И мы опять побежали по городу с деревянными тротуарами и узенькими улочками. Нет… нет… нет..:
— Ничего он не хочет, — сказал вдруг Ты безнадежно. — Не надо ему ничего.
Мы иногда мечтали о городе, который построим вместе. Там бы, конечно, все было проще.
И вдруг оказалось: никто и не собирается ставить именно этот памятник.

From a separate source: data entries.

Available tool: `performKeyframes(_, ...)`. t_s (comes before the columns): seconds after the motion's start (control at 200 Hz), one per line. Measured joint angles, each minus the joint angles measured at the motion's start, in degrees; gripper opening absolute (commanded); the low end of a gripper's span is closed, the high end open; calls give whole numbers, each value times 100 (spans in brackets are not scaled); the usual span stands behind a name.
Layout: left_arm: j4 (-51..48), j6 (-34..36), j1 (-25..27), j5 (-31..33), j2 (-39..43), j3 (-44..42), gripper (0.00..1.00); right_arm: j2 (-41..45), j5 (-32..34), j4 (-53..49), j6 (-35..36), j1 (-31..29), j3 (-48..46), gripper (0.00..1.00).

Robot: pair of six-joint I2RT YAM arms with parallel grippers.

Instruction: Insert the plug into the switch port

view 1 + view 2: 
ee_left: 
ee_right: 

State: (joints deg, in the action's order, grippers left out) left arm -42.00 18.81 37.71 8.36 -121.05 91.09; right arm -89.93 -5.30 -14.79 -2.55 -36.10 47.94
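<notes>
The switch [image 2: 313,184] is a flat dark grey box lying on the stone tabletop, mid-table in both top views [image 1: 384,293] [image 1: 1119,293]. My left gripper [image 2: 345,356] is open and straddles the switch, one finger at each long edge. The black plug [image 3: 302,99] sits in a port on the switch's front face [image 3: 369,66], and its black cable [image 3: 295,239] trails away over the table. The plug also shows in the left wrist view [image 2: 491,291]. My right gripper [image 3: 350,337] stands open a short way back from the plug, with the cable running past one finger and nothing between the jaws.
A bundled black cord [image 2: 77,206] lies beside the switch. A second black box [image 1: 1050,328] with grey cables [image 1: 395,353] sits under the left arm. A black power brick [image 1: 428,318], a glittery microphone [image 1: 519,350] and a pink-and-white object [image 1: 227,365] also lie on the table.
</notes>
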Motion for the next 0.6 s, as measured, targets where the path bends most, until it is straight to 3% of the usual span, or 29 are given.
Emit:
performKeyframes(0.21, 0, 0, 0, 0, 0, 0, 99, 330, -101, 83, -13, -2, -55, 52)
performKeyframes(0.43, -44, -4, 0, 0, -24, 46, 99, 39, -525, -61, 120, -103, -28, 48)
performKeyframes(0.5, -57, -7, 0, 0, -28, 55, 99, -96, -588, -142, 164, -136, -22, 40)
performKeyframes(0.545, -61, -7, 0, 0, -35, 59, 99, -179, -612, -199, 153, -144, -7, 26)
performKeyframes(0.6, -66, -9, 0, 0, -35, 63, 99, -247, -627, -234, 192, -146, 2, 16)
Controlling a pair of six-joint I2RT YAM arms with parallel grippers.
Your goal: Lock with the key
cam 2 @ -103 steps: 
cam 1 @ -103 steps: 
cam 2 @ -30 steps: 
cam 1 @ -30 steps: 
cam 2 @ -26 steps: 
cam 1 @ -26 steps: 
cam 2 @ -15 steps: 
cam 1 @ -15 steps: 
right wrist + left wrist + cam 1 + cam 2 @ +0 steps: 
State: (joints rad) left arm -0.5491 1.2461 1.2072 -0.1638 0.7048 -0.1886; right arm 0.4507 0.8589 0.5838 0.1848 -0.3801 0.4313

Ты пришел с первого заседания, где шла речь о Твоей работе, бледный, с пустыми глазами и вздрагивающими пальцами.
— Им, как выяснилось, понравилась сама идея — поставить, — кричал Ты. — А? Понимаешь, это для них «идея».
Ты влетел тогда в мою гостиничную комнату, даже не глянув, есть ли кто-нибудь на соседних койках (их было еще две. Я думаю, лишне пояснять, что нам, «не расписанным», отдельной комнаты не дали).
Ты бегал, задевая за стулья, — большой, несуразный. Казалось, что все в Тебе развинтилось и потому движенья не согласуются.
— Уеду! Уеду! Не хочу!
Это была настоящая мужская истерика, закончившаяся валерьянкой.
Но Ты никуда не уехал. На другой день отправился снова. И еще. И еще.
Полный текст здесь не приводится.